* [STORED DATA]:
***
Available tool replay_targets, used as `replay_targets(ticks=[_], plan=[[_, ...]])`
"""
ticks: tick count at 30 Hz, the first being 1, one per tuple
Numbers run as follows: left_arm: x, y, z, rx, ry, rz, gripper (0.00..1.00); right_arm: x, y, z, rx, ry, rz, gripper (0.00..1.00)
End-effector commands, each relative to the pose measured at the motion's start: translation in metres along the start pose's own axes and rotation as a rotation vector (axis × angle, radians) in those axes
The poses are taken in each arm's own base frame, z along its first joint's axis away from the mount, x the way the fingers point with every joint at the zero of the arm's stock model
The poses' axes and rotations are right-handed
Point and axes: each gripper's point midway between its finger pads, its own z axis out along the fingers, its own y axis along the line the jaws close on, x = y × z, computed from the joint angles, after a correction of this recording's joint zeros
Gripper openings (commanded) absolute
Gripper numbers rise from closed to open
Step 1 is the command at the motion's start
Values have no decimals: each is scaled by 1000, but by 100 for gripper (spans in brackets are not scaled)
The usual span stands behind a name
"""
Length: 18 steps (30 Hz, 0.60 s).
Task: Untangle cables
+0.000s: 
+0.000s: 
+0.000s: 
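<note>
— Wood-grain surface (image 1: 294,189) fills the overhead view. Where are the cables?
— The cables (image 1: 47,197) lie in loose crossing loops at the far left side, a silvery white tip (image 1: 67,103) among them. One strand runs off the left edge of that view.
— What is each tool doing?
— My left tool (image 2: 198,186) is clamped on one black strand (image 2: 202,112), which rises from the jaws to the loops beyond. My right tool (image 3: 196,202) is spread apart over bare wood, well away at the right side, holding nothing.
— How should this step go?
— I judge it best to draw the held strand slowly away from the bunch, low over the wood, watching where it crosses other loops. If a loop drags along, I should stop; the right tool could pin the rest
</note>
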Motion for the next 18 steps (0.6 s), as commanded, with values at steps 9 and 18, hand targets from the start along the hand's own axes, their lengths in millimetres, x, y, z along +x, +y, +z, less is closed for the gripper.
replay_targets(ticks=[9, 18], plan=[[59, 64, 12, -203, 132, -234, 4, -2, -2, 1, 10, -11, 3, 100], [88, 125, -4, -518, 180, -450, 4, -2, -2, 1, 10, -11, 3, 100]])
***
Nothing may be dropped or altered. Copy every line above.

Available tool replay_targets, used as `replay_targets(ticks=[_], plan=[[_, ...]])`
"""
ticks: tick count at 30 Hz, the first being 1, one per tuple
Numbers run as follows: left_arm: x, y, z, rx, ry, rz, gripper (0.00..1.00); right_arm: x, y, z, rx, ry, rz, gripper (0.00..1.00)
End-effector commands, each relative to the pose measured at the motion's start: translation in metres along the start pose's own axes and rotation as a rotation vector (axis × angle, radians) in those axes
The poses are taken in each arm's own base frame, z along its first joint's axis away from the mount, x the way the fingers point with every joint at the zero of the arm's stock model
The poses' axes and rotations are right-handed
Point and axes: each gripper's point midway between its finger pads, its own z axis out along the fingers, its own y axis along the line the jaws close on, x = y × z, computed from the joint angles, after a correction of this recording's joint zeros
Gripper openings (commanded) absolute
Gripper numbers rise from closed to open
Step 1 is the command at the motion's start
Values have no decimals: each is scaled by 1000, but by 100 for gripper (spans in brackets are not scaled)
The usual span stands behind a name
"""
Length: 18 steps (30 Hz, 0.60 s).
Task: Untangle cables
+0.000s: 
+0.000s: 
+0.000s: 
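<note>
— Wood-grain surface (image 1: 294,189) fills the overhead view. Where are the cables?
— The cables (image 1: 47,197) lie in loose crossing loops at the far left side, a silvery white tip (image 1: 67,103) among them. One strand runs off the left edge of that view.
— What is each tool doing?
— My left tool (image 2: 198,186) is clamped on one black strand (image 2: 202,112), which rises from the jaws to the loops beyond. My right tool (image 3: 196,202) is spread apart over bare wood, well away at the right side, holding nothing.
— How should this step go?
— I judge it best to draw the held strand slowly away from the bunch, low over the wood, watching where it crosses other loops. If a loop drags along, I should stop; the right tool could pin the rest
</note>
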Motion for the next 18 steps (0.6 s), as commanded, with values at steps 9 and 18, hand targets from the start along the hand's own axes, their lengths in millimetres, x, y, z along +x, +y, +z, less is closed for the gripper.
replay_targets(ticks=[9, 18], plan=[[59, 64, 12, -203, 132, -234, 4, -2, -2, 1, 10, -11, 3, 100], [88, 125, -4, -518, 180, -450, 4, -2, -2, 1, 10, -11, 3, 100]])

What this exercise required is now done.